Aber die wirtschaftlichen Folgen, die Fähigkeiten von Ländern, darauf zu antworten, sind unterschiedlich, weil die wirtschaftliche Lage vorher anders war. Italien kann mit einer Staatsverschuldung von 135 Prozent im letzten Jahr gemessen an der Wirtschaftsleistung sich nicht dasselbe leisten, wie wir das können. Wir hatten nur 60 Prozent Staatsverschuldung gemessen an der Wirtschaftsleistung.
Und darum ist die Fähigkeit, Widerstand gegen dieses Virus zu leisten, oder die Fähigkeit der Staaten in Europa, seine Bürger zu schützen, unterschiedlich. Ein Europa, in dem sich Unterschiede, Gräben immer weiter vertiefen, wird nicht lange Bestand haben. Und darum ist das die Stunde der Solidarität. Das war immer das Bauprinzip der europäischen Integration. Davon haben wir enorm profitiert. Wir sind jetzt die wirtschaftlich Stärkeren, und darum ist es unsere Aufgabe, unsere Verantwortung und unser Selbstinteresse, den Schwächeren zu helfen.
DOMRADIO.DE: Also brauchen wir Corona-Bonds.
Röttgen: Es ist die Frage: Wie tun wir das? Das war ein Fehler der Diskussion, dass man die eigentliche Frage der Solidarität gar nicht so thematisiert hat. Man hat sich auf ein Instrument fokussiert, über das man seit Jahren keine Einigkeit erzielen konnte. Das könnte auch so bleiben, aber es hat sich inzwischen ja weiterentwickelt.
Auch der italienische Ministerpräsident hat gesagt, es geht mir jetzt nicht mehr um dieses Instrument allein, sondern wir müssen einen Weg finden, um zum Ziel der Solidarität zu kommen. Es ist bei dem letzten virtuellen Treffen diese Woche der Regierungs- und Staatschefs verabredet worden, einen europäischen Wiederaufbau-Fonds einzurichten, und ich glaube, das ist wegweisend.
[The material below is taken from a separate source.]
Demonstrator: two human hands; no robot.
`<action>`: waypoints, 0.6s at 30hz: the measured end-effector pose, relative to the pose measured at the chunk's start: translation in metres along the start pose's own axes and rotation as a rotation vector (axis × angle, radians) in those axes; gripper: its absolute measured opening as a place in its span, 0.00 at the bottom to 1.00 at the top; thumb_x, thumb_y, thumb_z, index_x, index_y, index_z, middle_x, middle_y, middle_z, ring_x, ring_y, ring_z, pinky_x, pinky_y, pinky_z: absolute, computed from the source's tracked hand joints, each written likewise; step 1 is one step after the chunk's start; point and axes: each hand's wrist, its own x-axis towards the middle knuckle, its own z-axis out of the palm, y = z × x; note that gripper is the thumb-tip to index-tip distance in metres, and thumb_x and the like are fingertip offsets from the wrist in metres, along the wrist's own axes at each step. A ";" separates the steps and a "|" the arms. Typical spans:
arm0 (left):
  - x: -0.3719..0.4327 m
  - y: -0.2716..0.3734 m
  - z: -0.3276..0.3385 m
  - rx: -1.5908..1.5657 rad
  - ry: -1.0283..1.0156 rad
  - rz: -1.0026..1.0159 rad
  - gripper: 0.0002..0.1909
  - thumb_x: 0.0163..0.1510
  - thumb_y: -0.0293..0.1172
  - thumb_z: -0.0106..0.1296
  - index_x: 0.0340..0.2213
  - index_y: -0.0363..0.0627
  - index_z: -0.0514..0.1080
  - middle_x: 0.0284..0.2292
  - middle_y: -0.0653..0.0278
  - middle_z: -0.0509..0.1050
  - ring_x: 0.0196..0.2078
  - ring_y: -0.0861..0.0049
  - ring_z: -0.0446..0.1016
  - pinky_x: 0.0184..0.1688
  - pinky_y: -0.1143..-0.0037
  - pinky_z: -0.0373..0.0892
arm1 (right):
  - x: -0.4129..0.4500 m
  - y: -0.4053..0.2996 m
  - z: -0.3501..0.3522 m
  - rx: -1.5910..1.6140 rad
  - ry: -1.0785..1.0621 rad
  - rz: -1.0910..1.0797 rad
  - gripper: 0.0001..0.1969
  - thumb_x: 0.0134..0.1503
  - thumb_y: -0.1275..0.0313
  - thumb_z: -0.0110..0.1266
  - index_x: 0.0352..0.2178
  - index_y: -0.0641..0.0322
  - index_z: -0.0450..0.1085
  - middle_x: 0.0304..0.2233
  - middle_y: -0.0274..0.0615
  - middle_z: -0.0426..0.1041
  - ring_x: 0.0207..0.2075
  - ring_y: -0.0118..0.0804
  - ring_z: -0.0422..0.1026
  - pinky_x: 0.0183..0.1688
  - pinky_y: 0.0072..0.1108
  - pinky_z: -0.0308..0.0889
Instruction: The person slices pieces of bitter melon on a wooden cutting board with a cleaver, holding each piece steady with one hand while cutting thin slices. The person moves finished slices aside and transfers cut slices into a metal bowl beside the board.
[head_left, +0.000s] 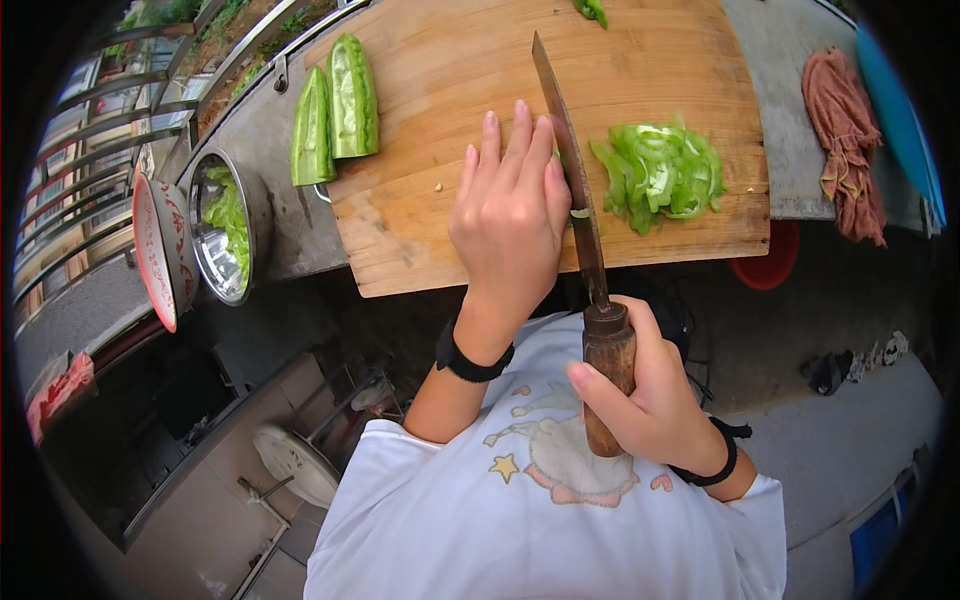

DOMRADIO.DE: Europäische Solidarität auf der einen Seite. Aber andererseits stellt sich ja auch die Frage, wie umgehen mit Staats- und Regierungschefs, die die Corona-Pandemie dafür nutzen, demokratische Prinzipien in ihren Ländern auszuhebeln? Ich blicke da beispielsweise nach Ungarn.
Röttgen: Wer diese Pandemie, die schon schlimm genug ist, missbraucht, um für sich selber undemokratisch und rechtsstaatswidrig nach Macht zu greifen, ist mit den Grundsätzen, den Werten der Europäischen Union völlig unvereinbar. Übrigens auch mit denen der CDU und der europäischen Parteienfamilie EVP. Und das muss klar ausgesprochen werden. Und im ersten Moment, wo man wieder zusammenkommen kann, muss es dann auch Konsequenzen geben.